Die ganzen Lebensumstände und damit auch wirtschaftliche und politische beeinflussen
ihr „Muttern“ und das „Vatern“ selbstverständlich auch und die Beziehung zwischen
beiden, so es 2 gibt, auch.
Die Auswirkungen der Geschlechterungerechtigkeit, die sich erst so richtig zuspitzt, wenn
Frau nicht in gut abgesicherten Umständen Kinder kriegt, betreffen die Kinder ebenso
vielfältig.
Andrerseits ist die Vorstellung, dass die finanzielle Abhängigkeit der
Männertraumhausfrau ihr und ihren Kindern nicht zum Verhängnis werden kann, naiv bis
verleugnend. Auch hier wird Gewalt, die sog. private gegen Frauen, ausgeblendet und
die viel gerühmte und viel missbrauchte „weibliche“ Opferbereitschaft hochgehalten.

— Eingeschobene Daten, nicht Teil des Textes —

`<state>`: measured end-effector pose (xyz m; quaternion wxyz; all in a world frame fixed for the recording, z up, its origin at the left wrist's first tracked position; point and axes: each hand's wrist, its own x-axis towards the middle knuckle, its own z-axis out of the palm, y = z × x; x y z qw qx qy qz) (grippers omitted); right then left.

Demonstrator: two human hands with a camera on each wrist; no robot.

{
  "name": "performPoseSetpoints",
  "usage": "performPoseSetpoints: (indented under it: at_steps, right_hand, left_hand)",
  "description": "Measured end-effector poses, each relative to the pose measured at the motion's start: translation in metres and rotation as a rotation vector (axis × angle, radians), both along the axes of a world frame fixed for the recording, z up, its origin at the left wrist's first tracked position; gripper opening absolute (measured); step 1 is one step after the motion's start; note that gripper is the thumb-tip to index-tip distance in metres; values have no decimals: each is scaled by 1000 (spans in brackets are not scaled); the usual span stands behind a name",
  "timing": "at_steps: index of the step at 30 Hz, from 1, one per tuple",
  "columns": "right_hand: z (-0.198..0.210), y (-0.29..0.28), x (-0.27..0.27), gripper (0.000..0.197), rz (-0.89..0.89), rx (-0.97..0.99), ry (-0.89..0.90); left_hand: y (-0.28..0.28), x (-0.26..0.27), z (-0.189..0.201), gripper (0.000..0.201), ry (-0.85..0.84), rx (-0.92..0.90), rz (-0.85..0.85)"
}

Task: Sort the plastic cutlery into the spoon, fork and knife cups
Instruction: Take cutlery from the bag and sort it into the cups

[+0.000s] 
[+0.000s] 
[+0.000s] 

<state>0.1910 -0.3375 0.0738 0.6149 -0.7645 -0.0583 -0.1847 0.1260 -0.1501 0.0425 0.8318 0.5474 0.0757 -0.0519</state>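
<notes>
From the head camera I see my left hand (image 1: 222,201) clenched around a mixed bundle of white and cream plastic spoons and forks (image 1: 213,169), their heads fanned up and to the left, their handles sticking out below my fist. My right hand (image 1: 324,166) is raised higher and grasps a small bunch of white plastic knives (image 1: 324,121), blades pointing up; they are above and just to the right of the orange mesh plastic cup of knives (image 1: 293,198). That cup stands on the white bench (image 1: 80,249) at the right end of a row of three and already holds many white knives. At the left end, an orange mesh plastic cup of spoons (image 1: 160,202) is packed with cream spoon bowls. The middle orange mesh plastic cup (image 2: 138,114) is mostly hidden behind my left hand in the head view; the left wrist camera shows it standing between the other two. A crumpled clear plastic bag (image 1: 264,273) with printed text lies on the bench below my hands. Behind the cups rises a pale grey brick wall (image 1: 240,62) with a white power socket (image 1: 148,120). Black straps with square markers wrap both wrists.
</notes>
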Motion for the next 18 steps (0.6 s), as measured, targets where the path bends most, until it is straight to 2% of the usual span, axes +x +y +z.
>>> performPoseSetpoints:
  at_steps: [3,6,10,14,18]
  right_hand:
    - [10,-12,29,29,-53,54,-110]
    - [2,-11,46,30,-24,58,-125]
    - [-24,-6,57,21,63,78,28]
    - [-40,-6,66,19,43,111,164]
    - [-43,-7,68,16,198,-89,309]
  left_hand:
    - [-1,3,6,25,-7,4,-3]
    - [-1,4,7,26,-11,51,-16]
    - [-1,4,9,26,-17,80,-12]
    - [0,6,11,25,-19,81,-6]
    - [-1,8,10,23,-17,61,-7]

Machtzuschreibungen und –abschreibungen an Mütter stehen dichotom und gespalten
auf 2 Seiten einer Medaille. Abwertung und Idealisierung der Mütter gehen Hand in Hand
im herrschenden Diskurs, ebenso wie an der Aufspaltung zwischen Fürsorge und
Rationalität im sozialen Leben nach Geschlecht nicht gerüttelt wird.
Für jegliches emanzipatorisches Unterfangen tut eine kritische Reflexion unseres
modernen dichotomen Geschlechtersystems not. Jede Rede von Geschlecht ist nur unter
der Einbeziehung des gesamten Systems von Zwei-Geschlechtlichkeit sinnvoll.